* Task material *
_ _ _ _

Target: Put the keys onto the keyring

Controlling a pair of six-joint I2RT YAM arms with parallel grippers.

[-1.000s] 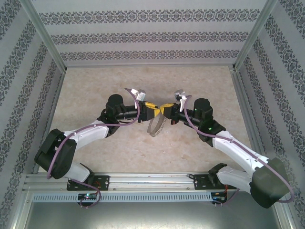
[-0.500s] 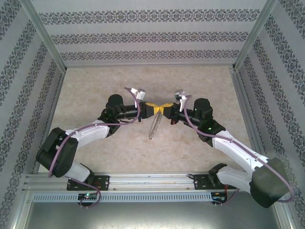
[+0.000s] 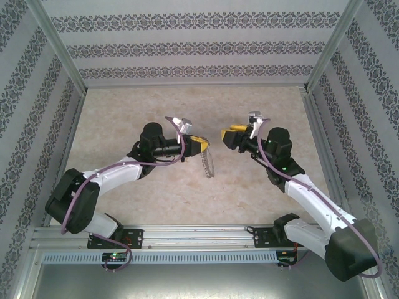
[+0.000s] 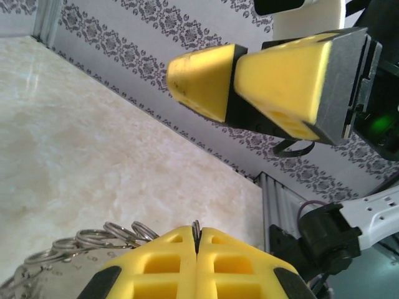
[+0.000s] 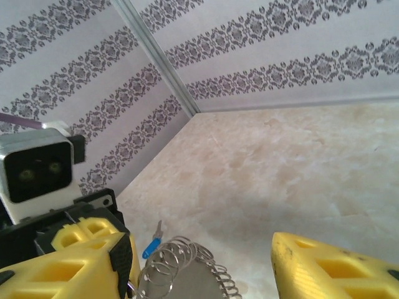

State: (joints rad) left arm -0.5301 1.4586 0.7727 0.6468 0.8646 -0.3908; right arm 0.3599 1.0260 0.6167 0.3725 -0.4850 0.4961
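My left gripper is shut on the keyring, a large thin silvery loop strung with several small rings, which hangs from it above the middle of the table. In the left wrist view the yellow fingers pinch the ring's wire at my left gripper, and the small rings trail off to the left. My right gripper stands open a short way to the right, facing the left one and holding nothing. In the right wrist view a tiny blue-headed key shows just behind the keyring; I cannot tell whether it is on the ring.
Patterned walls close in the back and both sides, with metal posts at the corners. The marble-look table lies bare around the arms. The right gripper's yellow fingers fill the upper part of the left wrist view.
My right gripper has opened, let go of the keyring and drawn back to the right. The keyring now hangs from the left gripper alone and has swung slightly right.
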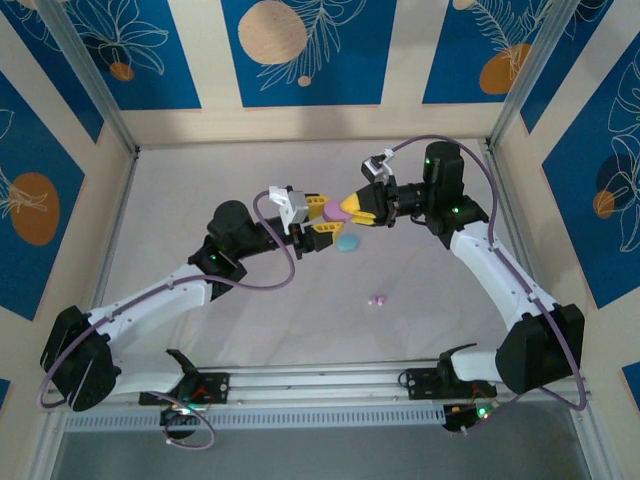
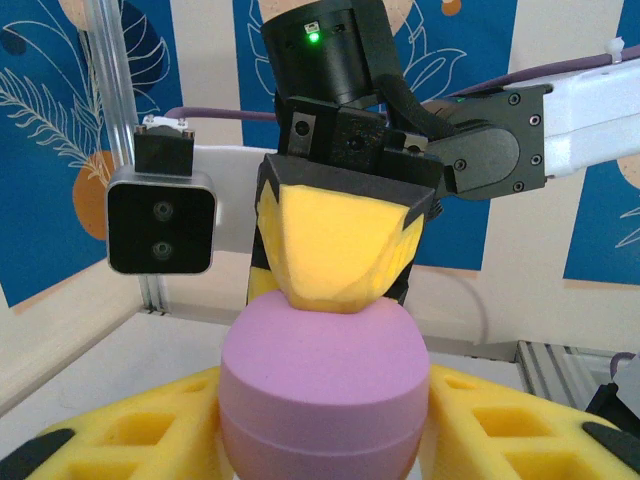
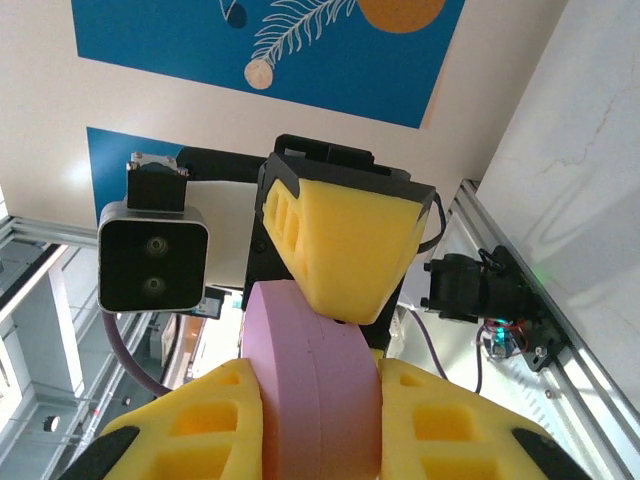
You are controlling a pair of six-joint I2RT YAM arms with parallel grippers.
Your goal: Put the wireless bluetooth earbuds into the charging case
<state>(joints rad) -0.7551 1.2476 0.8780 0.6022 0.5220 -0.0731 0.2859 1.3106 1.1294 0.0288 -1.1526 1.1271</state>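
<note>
Case in pink hangs closed midair; teal case lies on table.

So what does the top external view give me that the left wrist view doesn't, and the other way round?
Top external: both arms reaching over the table, a teal case lying on it mid-table, and a tiny pink earbud nearer the bases. Left wrist: a close look at the pink case and its seam, plus the right wrist camera and a green light on the right arm. Both: that pink case between the left gripper and the right gripper, which meet around it.
</note>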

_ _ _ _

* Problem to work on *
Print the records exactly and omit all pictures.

* Answer section *
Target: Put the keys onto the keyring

Controlling a pair of six-joint I2RT YAM arms with parallel grippers.

[-1.000s] 
[-0.500s] 
[+0.000s] 
[+0.000s] 
[+0.000s] 

State: (joints rad) left arm -0.5301 1.4586 0.7727 0.6468 0.8646 -0.3908; right arm 0.3599 1.0260 0.6167 0.3725 -0.4850 0.4961
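My left gripper is shut on the keyring, a large thin silvery loop strung with several small rings, which hangs from it above the middle of the table. In the left wrist view the yellow fingers pinch the ring's wire at my left gripper, and the small rings trail off to the left. My right gripper stands open a short way to the right, facing the left one and holding nothing. In the right wrist view a tiny blue-headed key shows just behind the keyring; I cannot tell whether it is on the ring.
Patterned walls close in the back and both sides, with metal posts at the corners. The marble-look table lies bare around the arms. The right gripper's yellow fingers fill the upper part of the left wrist view.
My right gripper has opened, let go of the keyring and drawn back to the right. The keyring now hangs from the left gripper alone and has swung slightly right.
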You are controlling a pair of six-joint I2RT YAM arms with parallel grippers.
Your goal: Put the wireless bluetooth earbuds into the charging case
<state>(joints rad) -0.7551 1.2476 0.8780 0.6022 0.5220 -0.0731 0.2859 1.3106 1.1294 0.0288 -1.1526 1.1271</state>
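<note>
Case in pink hangs closed midair; teal case lies on table.

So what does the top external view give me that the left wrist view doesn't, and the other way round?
Top external: both arms reaching over the table, a teal case lying on it mid-table, and a tiny pink earbud nearer the bases. Left wrist: a close look at the pink case and its seam, plus the right wrist camera and a green light on the right arm. Both: that pink case between the left gripper and the right gripper, which meet around it.
</note>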

Nothing more belongs to the answer.